Endothelial Barrier Phenotypes in Sickle Cell Disease
PI: S. Ofori-Acquah
NIH/NHLBI 07/01/2011 – 06/30/2016
The goal of this R01 project is determine whether sickle cell disease accelerates age-dependent increase in oxidative stress sufficiently to contribute to premature development of vascular barrier dysfunction in relatively young mice. We will test the hypothesis Nrf2 expressed in the vascular wall dominantly regulates the cytoprotective response to hemolytic and oxidative stress in SCD, to the extent that loss of this function will result in several vascular inflammation, and pulmonary vascular dysfunction. Furthermore, we will test the hypothesis that prophylaxis using Nrf2-activating nutraceuticals in young SCD mice would slow-down progression of pulmonary vascular dysfunction. This study has direct translational appeal, since such nutraceuticals can readily be tested in SCD patients, if we get favourable results in mice.

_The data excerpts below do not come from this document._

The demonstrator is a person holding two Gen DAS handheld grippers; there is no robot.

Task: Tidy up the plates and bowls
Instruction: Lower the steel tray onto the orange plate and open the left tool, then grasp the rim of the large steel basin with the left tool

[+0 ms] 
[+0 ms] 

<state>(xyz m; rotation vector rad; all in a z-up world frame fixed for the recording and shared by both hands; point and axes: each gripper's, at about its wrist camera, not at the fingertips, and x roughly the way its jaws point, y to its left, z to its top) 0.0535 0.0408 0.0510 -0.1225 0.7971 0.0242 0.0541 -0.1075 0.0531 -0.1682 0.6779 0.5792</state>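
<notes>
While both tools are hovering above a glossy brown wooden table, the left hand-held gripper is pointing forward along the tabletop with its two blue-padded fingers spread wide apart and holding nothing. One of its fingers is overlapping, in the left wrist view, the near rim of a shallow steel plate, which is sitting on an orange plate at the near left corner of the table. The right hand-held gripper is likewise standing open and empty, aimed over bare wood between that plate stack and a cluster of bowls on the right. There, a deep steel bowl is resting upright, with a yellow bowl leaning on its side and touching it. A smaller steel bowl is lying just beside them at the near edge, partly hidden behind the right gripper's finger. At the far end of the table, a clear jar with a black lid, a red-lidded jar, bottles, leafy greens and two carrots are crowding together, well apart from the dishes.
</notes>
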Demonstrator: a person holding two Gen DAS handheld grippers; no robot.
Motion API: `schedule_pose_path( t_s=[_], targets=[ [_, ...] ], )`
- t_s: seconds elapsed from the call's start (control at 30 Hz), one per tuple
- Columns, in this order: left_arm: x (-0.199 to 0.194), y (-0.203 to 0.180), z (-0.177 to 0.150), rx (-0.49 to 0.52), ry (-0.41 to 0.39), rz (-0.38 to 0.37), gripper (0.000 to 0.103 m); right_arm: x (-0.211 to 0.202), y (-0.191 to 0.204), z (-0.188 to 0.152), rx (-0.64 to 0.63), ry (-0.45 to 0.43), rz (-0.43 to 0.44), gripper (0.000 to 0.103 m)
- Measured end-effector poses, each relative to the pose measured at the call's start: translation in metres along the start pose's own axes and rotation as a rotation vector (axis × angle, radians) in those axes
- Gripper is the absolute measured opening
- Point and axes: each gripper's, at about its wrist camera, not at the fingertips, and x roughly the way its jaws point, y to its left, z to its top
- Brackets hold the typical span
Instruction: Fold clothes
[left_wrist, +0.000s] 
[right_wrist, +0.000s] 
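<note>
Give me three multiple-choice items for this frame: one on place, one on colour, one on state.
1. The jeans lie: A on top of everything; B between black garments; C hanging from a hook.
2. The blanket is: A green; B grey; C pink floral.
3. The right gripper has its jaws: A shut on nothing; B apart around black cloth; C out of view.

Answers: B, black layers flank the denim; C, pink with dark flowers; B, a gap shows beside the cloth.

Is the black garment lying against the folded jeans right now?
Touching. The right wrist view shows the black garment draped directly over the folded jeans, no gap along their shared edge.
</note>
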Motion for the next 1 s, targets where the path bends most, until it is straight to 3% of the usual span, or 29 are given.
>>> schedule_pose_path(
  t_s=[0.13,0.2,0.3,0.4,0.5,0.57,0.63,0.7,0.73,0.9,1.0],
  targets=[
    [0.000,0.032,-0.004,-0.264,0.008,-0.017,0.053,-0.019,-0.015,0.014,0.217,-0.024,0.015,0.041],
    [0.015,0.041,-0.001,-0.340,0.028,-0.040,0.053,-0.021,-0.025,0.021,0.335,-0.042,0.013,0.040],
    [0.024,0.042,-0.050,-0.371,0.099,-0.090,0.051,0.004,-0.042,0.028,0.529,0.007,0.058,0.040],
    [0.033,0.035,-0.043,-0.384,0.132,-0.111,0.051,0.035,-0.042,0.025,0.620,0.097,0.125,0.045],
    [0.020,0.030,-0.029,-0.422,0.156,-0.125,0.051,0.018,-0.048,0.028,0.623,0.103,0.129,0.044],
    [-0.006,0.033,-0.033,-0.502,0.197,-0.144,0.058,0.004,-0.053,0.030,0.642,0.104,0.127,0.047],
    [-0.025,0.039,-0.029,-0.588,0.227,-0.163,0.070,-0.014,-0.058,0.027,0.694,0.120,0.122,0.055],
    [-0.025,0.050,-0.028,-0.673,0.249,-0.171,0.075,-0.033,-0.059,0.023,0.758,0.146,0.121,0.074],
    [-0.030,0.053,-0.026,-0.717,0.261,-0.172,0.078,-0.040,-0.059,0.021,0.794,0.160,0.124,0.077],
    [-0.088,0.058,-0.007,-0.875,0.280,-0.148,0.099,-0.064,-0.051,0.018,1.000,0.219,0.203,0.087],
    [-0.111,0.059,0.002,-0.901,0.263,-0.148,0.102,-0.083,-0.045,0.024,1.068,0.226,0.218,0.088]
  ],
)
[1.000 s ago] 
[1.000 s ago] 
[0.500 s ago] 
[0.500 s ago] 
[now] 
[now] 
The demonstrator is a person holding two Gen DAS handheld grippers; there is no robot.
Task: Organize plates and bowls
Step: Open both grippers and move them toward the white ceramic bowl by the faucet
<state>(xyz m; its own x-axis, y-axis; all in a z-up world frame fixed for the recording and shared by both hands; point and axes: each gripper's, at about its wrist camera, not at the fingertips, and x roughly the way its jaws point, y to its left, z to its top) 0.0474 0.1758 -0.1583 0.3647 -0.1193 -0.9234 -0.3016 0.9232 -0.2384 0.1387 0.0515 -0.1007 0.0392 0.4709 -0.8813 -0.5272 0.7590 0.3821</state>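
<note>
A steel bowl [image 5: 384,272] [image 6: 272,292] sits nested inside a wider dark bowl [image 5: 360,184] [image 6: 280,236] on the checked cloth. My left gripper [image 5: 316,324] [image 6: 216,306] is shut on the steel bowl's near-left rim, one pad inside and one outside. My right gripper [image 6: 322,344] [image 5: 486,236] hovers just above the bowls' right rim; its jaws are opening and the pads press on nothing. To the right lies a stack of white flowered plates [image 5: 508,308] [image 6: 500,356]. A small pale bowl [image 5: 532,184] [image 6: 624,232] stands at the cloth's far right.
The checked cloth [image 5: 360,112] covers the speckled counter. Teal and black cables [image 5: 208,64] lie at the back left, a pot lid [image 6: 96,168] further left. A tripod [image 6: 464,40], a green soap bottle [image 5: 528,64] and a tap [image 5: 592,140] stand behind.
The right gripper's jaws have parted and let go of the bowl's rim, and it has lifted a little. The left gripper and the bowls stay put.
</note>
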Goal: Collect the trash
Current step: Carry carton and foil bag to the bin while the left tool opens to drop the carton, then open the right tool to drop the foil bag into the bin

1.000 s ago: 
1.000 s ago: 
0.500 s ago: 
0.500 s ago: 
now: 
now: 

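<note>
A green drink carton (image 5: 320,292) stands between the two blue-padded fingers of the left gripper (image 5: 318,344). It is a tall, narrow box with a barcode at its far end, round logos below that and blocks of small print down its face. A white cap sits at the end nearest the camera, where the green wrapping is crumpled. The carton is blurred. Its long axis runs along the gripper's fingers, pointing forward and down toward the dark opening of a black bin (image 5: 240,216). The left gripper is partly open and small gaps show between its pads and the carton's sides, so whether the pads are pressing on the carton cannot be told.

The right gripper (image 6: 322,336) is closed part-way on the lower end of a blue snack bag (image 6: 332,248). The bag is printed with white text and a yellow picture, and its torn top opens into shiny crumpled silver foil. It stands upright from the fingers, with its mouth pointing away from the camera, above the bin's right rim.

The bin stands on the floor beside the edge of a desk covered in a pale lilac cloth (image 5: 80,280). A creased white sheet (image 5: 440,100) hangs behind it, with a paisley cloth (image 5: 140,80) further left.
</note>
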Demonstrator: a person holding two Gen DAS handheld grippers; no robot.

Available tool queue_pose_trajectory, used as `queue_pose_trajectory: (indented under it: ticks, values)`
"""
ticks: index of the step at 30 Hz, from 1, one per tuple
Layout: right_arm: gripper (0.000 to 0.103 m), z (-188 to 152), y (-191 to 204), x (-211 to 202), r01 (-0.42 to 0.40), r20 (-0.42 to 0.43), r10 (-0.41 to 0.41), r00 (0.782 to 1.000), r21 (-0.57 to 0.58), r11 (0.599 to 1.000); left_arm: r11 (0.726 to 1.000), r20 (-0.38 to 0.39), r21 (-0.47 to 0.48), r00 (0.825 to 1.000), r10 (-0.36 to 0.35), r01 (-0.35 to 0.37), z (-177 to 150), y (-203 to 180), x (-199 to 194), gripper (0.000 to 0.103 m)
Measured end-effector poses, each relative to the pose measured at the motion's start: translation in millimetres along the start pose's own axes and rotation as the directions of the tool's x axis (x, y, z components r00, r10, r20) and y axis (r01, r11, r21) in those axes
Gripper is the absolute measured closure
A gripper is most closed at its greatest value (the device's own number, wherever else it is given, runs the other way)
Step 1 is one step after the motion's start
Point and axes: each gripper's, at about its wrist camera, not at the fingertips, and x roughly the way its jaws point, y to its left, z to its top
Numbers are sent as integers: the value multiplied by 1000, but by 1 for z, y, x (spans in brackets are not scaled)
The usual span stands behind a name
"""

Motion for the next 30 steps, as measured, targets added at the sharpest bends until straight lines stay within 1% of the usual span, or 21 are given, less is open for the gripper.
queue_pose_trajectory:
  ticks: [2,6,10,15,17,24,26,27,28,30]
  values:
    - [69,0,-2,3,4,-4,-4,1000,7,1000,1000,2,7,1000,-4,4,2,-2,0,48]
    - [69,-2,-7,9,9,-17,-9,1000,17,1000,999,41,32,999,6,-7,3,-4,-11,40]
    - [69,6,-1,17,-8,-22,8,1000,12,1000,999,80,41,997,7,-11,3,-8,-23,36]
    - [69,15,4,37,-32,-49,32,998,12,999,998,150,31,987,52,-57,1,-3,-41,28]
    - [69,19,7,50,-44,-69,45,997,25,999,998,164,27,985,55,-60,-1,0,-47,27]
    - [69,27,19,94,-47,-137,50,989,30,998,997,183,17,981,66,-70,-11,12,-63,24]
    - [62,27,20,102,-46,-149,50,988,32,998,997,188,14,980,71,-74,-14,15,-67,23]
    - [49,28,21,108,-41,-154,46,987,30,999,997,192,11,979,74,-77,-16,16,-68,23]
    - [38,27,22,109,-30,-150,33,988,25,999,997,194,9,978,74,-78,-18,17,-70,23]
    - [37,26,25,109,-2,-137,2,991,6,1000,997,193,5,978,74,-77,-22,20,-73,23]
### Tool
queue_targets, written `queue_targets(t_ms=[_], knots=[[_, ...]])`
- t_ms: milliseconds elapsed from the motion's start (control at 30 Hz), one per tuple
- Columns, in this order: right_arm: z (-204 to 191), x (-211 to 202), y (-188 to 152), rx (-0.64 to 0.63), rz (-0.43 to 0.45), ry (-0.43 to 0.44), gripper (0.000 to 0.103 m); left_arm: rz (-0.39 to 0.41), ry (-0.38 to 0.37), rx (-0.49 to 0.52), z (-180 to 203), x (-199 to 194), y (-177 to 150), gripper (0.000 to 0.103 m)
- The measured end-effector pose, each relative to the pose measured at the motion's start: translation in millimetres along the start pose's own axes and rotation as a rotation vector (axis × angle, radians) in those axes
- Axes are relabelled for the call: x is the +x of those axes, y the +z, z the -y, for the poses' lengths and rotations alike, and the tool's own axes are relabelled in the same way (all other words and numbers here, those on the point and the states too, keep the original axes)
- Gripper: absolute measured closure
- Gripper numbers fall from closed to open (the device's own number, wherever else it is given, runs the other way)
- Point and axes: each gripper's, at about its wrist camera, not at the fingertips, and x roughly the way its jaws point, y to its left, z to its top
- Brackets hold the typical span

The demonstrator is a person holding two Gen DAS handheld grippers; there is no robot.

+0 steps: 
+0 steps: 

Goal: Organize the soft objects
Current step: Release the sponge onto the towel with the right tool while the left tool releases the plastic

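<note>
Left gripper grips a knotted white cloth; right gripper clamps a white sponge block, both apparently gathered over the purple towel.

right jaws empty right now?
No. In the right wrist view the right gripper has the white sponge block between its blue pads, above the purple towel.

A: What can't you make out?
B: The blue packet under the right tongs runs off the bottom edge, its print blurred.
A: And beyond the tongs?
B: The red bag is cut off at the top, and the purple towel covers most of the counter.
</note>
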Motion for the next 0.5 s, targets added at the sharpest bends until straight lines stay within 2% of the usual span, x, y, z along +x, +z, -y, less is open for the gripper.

Cellular Mechanisms of Acute Lung Injury in Sickle Cell Disease
PI: S. Ofori-Acquah, C. Joiner, MR. DeBaun
This is a U01 Center of Excellence in Hemoglobinopathy Research Award with Dr. Ofori-Acquah as the Scientific Director. The goal of this project is define the role of endothelial adhesion molecules and intermediates of TLR4 in an experimental model of acute chest syndrome developed by the Ofori-Acquah group(3) . A second major focus of this award is to screen several drugs, which have already been used in humans for other conditions, targeting the HO-1 and TLR4 pathways, for repurposing in SCD. Finally, we will sequence ~30 genes in the HO-1 and TLR4 pathways in a large cohort of SCD patients of predominantly African American origin, to look for additional polymorphisms associated with ACS risk. This project offers a unique opportunity for several ancillary studies in Africa, focused broadly on hemin catabolism and inflammation/anti-inflammation.
Translating genetic discoveries to improve sickle cell disease prognosis and treatment
PI: Lettre and Hirschhorn
Doris Duke Charitable Foundation 2012/11-2015/10
Using complementary genetic strategies, our group has identified novel genes and biological pathways involved in modulating clinical severity in SCD. The goal of this grant is to explore novel strategies to implement these genetic discoveries in order to derive new clinical biomarkers and treatment interventions for SCD.
Exploring Perspectives on Genomics and Sickle Cell Public Health Interventions
PI: Ambroise Wonkam
NIH/H3Africa 09/20/2013 – 07/31/2014
A major objective of this pilot project is to advance our understanding of the perspectives of researchers, health professionals, and community populations within our collaborative network concerning both genomic research and the public health aspects of SCD. We will employ qualitative research methods to pursue the following specific aims:
Aim 1: Explore perspectives and attitudes regarding genomic research and its implementation and implications in Cameroon, Ghana and Tanzania.
Aim 2: Assess perceptions about public health interventions to increase awareness, early detection, and prevention of SCD-related complications.
This research is the first phase of a series of longitudinal, mixed method studies exploring individual, family, community, and professional perspectives on genomic research and SCD-related public health interventions. This formative research will help us to define the most effective strategies for: 1) implementing genomic research and addressing the pertinent issues and 2) insuring informed decision-making about and optimal uptake of newborn screening, other public health interventions for SCD, and the related services.